Le marqueur koon tend à disparaître en wolof contemporain (Church 1981 : 138-139 ; Perrin 2005 : 178). Néanmoins, si l'on en croit les grammaires du XIXe siècle, son emploi était beaucoup plus étendu dans un état antérieur de la langue. Selon Kobès (1869 : 254-257), ce marqueur est compatible avec le parfait, le parfait négatif, le futur, le futur négatif, la focalisation du sujet, la focalisation du complément, la focalisation du verbe. De plus, il est généralement décrit comme étant en distribution complémentaire avec le marqueur de passé (w)oon.

3.4. La voix

La voix peut être défini comme un mécanisme dans lequel une modification du syntagme verbal (affixation ou auxiliation) provoque une réorganisation de la relation entre les fonctions syntaxiques et les rôles sémantiques liés au prédicat (Nouguier-Voisin 2002 : 72). Le wolof a cinq voix, marquées essentiellement par des suffixes de dérivation (Tableau 3.3) : la voix moyenne (193a), la voix causative (193b), la voix applicative (193c), la voix de co-participation (193d), et la voix antipassive (193e).88

193) a. Gaynde =yi sang-u =nañu (Nouguier-Voisin 2002 : 113) lion =CLy:DF.PX laver-MOY =PRF:S3PL

ci dëx =gii.

PREP:PX fleuve =CLg:DEM.PX

‘Les lions se sont lavés dans ce fleuve.’
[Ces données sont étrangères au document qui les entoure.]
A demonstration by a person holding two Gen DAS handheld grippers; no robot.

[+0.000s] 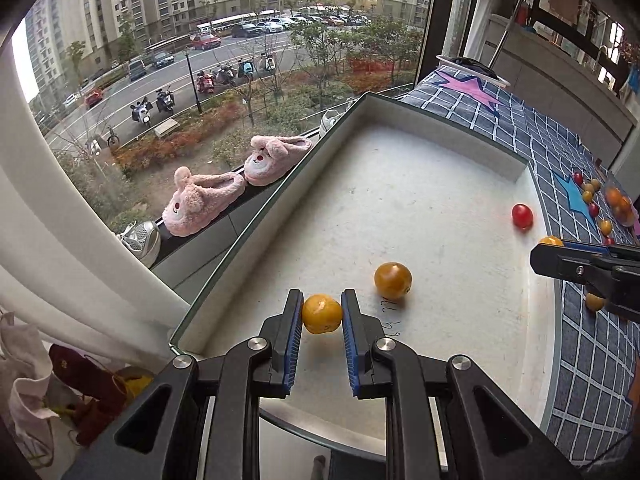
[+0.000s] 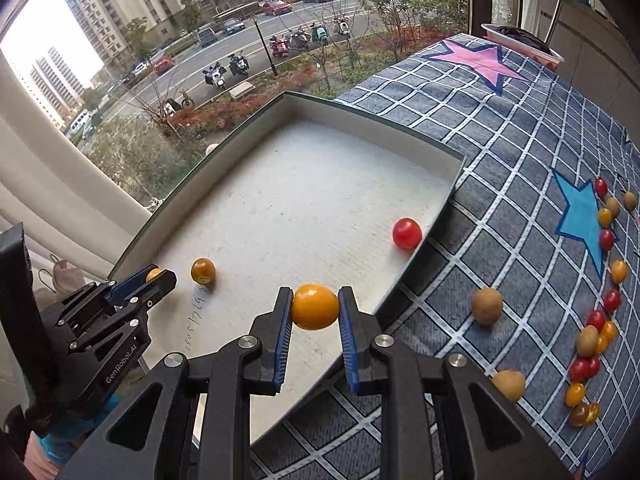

b. Bax-al =na ñebbe =ji. (Nouguier-Voisin 2002 : 152) bouillir-CAUS =PRF.S3SG niébé =CLj:DF.PX

‘Il a fait bouillir les niébés.’

c. Mu teg-al =leen xeex =wi jëkk (Nouguier-Voisin 2002 : 218)

S3SG poser-APPL =O3PL pierre =CLw:DF.PX être_premier

ci taax =mi.

PREP:PX construction =CLm:DF.PX

‘Il a posé pour eux la première pierre sur la construction.’ d. Rey-ante =nañu. (Nouguier-Voisin 2002 : 286)

tuer-RECP =PRF:S3PL

‘Ils se sont entre-tués.’

e. Xaj =bii du màtt-e. (Nouguier-Voisin 2002 : 310) chien =CLb:DEM.PX FUT;NEG.S3SG mordre-ANTIP

‘Ce chien ne mord pas.’

Tableau 3.3 - Liste des suffixes de voix89

Voix moyenne -u

Voix causative -e, -al, -le, -lu, -loo Voix applicative -e, -al

Voix de co-participation -oo, -e, -ante, -andoo, -aale Voix antipassive -e

Il convient de noter que si la majorité des voix sont exprimées par des suffixes de dérivation verbale, le réfléchi (194a) et le causatif (194b) peuvent être exprimés lexicalement.

194) a. Bëgg =na bopp-am. (Nouguier-Voisin 2002 : 100) aimer =PRF.S3SG tête-POSS3SG

‘Il s'aime.’

b. Yaa tax =ma dem. (Nouguier-Voisin 2002 : 137)

PRO2SG:FOCS causer =S1SG partir ‘C'est à cause de toi que je pars.’